About this dataset
To advance research in leveraging semantic information and multi-sensor data to enhance the performances of SLAM and 3D reconstruction in complex indoor scenes, we propose a novel and complex indoor dataset named CID-SIMS, where semantic annotated RGBD images, inertial measurement unit (IMU) measurements and wheel odometer data are provided from a ground wheeled robot viewpoint. The dataset consists of 22 challenging sequences captured in 9 different scenes including office building and apartment environments. Notably, our dataset achieves two significant breakthroughs. Firstly, semantic information and multi-sensor data are provided meanwhile for the first time. Secondly, GeoSLAM is utilized for the first time to generate ground truth trajectories and 3D point clouds within 2 cm accuracy. With spatial-temporal synchronous ground truth trajectories and 3D point clouds, our dataset is capable of evaluating SLAM and 3D reconstruction algorithms in a unified global coordinate system.
Sequences
Sequences in this dataset are mainly from a ground wheeled robot with two camera views (approximately 0.26 m (high) and 0.12 m (low) above the ground), except for two sequences that contain handheld situations when going downstairs. The dataset covers a large variety of scenes and motion modes. There are some challenging scenarios such as motion blurs, illumination changes, reflective objects and weak textures.
Statistics

Office Building

We collect 13 sequences in a typical office building, which cover 6 different scenes.
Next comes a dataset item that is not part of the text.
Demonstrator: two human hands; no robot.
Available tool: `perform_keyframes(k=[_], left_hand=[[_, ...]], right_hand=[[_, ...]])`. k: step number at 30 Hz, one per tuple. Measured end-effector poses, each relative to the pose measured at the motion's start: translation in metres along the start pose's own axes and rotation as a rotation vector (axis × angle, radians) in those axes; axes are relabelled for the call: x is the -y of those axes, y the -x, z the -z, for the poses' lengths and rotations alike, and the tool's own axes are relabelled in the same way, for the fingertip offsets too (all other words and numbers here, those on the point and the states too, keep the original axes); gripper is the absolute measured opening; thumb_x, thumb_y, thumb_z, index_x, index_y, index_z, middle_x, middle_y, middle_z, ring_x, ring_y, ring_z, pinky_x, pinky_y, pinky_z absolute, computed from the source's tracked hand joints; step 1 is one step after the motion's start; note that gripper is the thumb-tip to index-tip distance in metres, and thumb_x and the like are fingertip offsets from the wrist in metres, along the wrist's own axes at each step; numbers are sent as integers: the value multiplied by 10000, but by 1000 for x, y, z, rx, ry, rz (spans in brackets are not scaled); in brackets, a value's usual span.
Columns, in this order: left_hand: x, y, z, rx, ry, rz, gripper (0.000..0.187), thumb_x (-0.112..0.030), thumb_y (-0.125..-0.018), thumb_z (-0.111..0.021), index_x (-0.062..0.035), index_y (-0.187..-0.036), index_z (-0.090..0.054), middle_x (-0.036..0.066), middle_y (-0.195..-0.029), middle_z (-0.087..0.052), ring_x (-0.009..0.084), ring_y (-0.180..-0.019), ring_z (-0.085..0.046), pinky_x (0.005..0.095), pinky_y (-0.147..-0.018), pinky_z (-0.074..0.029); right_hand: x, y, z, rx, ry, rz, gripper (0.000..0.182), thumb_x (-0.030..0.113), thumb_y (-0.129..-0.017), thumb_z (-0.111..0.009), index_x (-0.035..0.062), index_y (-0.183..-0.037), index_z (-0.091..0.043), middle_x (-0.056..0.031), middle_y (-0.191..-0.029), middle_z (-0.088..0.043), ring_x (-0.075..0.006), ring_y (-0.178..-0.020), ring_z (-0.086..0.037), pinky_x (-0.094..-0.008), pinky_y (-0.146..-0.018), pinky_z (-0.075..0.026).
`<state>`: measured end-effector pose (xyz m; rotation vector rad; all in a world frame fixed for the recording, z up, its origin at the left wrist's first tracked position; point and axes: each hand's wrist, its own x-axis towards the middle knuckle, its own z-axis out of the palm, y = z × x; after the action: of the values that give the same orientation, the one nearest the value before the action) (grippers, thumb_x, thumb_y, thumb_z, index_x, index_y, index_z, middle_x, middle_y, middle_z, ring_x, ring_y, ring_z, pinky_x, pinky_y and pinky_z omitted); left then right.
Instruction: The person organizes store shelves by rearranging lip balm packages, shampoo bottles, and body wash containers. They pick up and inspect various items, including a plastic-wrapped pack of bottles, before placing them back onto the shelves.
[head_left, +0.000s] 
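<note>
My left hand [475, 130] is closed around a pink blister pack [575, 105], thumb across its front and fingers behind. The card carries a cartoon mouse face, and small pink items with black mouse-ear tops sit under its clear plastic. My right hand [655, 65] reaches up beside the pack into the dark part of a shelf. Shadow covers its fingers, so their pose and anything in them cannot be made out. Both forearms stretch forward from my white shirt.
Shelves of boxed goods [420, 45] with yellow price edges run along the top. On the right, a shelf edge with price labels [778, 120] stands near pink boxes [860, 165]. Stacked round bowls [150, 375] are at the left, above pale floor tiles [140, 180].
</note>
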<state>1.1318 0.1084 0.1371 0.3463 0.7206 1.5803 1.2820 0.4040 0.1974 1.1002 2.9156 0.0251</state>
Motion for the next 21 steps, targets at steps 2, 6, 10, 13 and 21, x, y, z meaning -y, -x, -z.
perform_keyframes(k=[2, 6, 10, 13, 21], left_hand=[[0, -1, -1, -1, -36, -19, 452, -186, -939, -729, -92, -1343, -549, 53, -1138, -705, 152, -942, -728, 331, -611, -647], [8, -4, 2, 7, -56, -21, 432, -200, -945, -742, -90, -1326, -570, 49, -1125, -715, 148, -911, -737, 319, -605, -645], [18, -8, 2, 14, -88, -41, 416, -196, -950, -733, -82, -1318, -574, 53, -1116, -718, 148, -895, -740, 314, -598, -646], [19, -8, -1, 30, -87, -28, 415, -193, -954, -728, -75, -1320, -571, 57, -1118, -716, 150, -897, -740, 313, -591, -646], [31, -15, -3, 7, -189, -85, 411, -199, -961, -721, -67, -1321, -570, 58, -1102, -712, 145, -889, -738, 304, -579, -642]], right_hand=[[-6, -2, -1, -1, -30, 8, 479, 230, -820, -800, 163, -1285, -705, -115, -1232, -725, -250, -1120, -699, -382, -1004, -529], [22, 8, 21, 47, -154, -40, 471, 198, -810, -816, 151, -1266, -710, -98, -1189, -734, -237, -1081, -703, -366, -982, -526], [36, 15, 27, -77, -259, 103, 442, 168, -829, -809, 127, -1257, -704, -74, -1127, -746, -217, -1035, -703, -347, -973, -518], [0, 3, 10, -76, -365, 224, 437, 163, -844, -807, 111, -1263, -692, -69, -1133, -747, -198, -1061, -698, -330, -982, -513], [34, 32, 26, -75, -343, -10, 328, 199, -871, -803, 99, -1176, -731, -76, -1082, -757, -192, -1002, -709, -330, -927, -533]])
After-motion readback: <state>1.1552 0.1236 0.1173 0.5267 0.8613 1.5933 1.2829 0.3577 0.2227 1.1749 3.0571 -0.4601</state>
Sequences in floor scenes are challenging because of insufficient rotation and weak textures.
Apartment

We record 9 sequences in real living environments, which cover 3 different apartments. The apartments are about 10 m × 10 m, including a living room, two or three bedrooms, a bathroom and a kitchen. These rooms are cluttered with small and unstructured obstacles. Sequences in apartment scenes contain rich loops and rotational motions. There are also challenging situations such as motion blurs, weak textures and reflective objects.